Kaufman County Levee Imp. Dist. v. National Life Ins. Co., 13411.

Decision Date26 March 1943
Docket NumberNo. 13411.,13411.
Citation171 S.W.2d 188
PartiesKAUFMAN COUNTY LEVEE IMP. DIST. NO. 10 v. NATIONAL LIFE INS. CO.
CourtTexas Court of Appeals

Appeal from District Court, Kaufman County; G. O. Crisp, Judge.

Action by the Kaufman County Levee Improvement District No. 10 against the National Life Insurance Company for delinquent taxes and foreclosure of a tax lien. From a judgment of dismissal, plaintiff appeals.

Reversed and remanded.

Leo R. Tresp, of Dallas, for appellant.

Read, Lowrance & Bates, of Dallas, for appellee.

LOONEY, Justice.

Kaufman County Levee Improvement District No. 10, the appellant herein, organized under the Canales Act, passed by the 35th Legislature, Vernon's Ann.Civ.St. arts. 8176, 8194 to 8197, as authorized by § 59 of Article 16 of the Constitution, Vernon's Ann.St., brought this action against National Life Insurance Company, the appellee, for delinquent taxes, and to foreclose its tax lien upon land situated within the District. Appellee filed a plea in abatement, based on several grounds; among others, (1) because the persons acting as supervisors of the District were not named in the petition; and (2) because the three supervisors of the District were disqualified, in that, they were nonresidents of the District, hence had no authority to represent it or authorize the institution of the suit. In answer to the plea in abatement, appellant alleged that Byron Alstot, W. E. Burgess and H. A. McCormick were the duly qualified and acting supervisors of the District, under regular appointment by the Commissioners' Court of Kaufman County. At the hearing, it was not denied, but admitted, that these supervisors were nonresidents of the District and were at the time of their appointment. It was also shown that Mr. Leo R. Tresp, attorney for appellant, was regularly employed by the supervisors and directed to bring the instant suit. Appellee's plea in abatement was sustained on the grounds just mentioned and the suit was dismissed, from which, this appeal was prosecuted.

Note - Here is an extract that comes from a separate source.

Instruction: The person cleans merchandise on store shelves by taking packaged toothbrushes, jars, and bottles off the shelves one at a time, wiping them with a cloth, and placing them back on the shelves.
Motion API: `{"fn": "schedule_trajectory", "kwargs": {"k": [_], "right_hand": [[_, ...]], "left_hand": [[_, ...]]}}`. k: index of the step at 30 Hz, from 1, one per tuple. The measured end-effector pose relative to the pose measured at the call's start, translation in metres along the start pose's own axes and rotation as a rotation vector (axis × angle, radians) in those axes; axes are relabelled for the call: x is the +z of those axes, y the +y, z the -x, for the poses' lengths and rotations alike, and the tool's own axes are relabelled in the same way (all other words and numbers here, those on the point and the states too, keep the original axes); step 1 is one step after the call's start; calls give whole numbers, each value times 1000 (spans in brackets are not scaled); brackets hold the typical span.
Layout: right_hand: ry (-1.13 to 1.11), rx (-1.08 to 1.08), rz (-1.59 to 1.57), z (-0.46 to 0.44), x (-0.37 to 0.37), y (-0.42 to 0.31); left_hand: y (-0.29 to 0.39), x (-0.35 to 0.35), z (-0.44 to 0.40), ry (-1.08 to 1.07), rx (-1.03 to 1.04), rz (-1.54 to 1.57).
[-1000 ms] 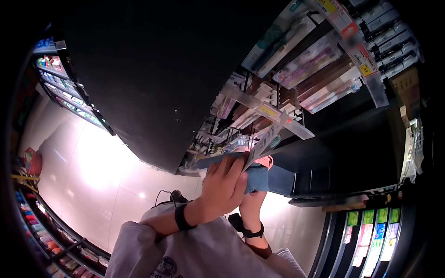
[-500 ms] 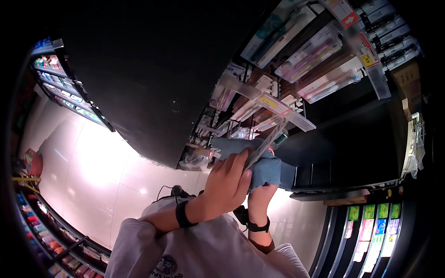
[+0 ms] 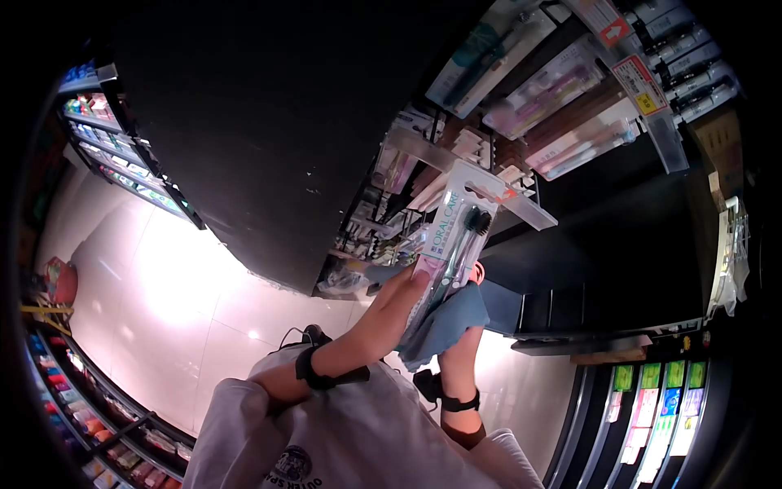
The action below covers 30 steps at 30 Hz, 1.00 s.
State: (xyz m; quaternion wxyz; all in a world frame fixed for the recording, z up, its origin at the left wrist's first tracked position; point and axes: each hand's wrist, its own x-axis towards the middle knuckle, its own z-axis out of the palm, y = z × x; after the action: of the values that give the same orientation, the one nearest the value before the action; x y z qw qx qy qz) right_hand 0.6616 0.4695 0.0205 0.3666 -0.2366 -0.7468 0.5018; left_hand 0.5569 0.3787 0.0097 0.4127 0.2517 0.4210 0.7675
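My left hand (image 3: 399, 301) grips a clear-fronted toothbrush pack (image 3: 452, 232) by its lower part. The pack is marked "ORAL CARE", shows dark bristles near its top, and tilts with its front facing me. Close beside it, my right hand (image 3: 463, 341) holds a blue-grey cloth (image 3: 448, 322), which covers its fingers. The cloth lies against the lower end of the pack. Behind the pack's top, a clear price-label strip (image 3: 529, 210) sticks out from the display.
More toothbrush packs (image 3: 546, 90) hang on hooks above and ahead, with a red-and-yellow price tag (image 3: 642, 85) at the right. A dark panel (image 3: 244, 138) rises at the left. Stocked shelves (image 3: 652, 416) stand at lower right, and pale floor tiles (image 3: 163, 301) spread at left.
The toothbrush pack has turned from edge-on to showing its printed front. My left hand has rotated with it, and the cloth on my right hand has shifted and now hangs lower.
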Motion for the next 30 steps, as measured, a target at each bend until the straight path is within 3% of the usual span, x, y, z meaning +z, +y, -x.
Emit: {"fn": "schedule_trajectory", "kwargs": {"k": [6, 8, 14, 23, 25, 30], "right_hand": [[-26, 220, -397, -13, -17, -16], [34, 249, -403, -6, -19, -15], [-98, 440, -435, 12, -18, 0], [-205, 384, -423, 24, -13, -10], [-223, 157, -239, 25, -11, -8], [-228, 4, -109, 25, -8, -16]], "left_hand": [[-3, 7, 1, -93, -173, 83], [-1, 9, 2, -123, -188, 152], [-5, 7, -1, -152, -180, 145], [2, 3, 3, -160, -311, 271], [-7, -4, 1, -242, -299, 303], [-4, -9, 6, -358, -296, 346]]}}
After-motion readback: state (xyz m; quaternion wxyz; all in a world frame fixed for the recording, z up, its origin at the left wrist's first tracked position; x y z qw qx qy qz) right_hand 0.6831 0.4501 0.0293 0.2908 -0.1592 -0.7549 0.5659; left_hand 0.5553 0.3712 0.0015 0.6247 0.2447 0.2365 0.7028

Appellant assigns error on the action of the court in dismissing the suit for the reasons stated. We think the suit was properly brought, notwithstanding the names of the supervisors were not mentioned in the petition. Under Arts. 8016 and 8017 R.C.S., the institution and prosecution of the suit in the name of the District was authorized. However, in its supplemental pleading, appellant having alleged the names of the supervisors, and it being admitted that they were nonresidents of the District, appellee concedes that the first ground set up in the plea in abatement is important only when considered in connection with the second ground. The second and main contention of appellee, in the court below and here, is that the three persons acting as supervisors, who employed the attorney and caused the suit to be instituted, being nonresidents of the District, in law were not supervisors and had no authority to represent the District. This proposition is based upon the contention that the question under consideration is controlled by the provisions of § 14 of Art. 16 of the Constitution, which provides that: "All civil officers shall reside within the State; and all district or county officers within their districts or counties, and shall keep their offices at such places as may be required by law; and failure to comply with this condition shall vacate the office so held." This Constitutional provision made its appearance first in the Constitution of 1845 as § 9, Art. 7, reading identically as it reads in the present Constitution, except the language "and failure to comply with this condition shall vacate the office so held", was added when the present Constitution was adopted. The language, as it first appeared in 1845, also constituted § 9 of Art. 7 of the Constitution of 1861; also as § 9, Art. 7 of the Constitution of 1866; also as § 12, Art. 12, of the Constitution of 1869. So, it seems that the section, except the penal provision added in 1876, has persisted in the identical language as first introduced in 1845.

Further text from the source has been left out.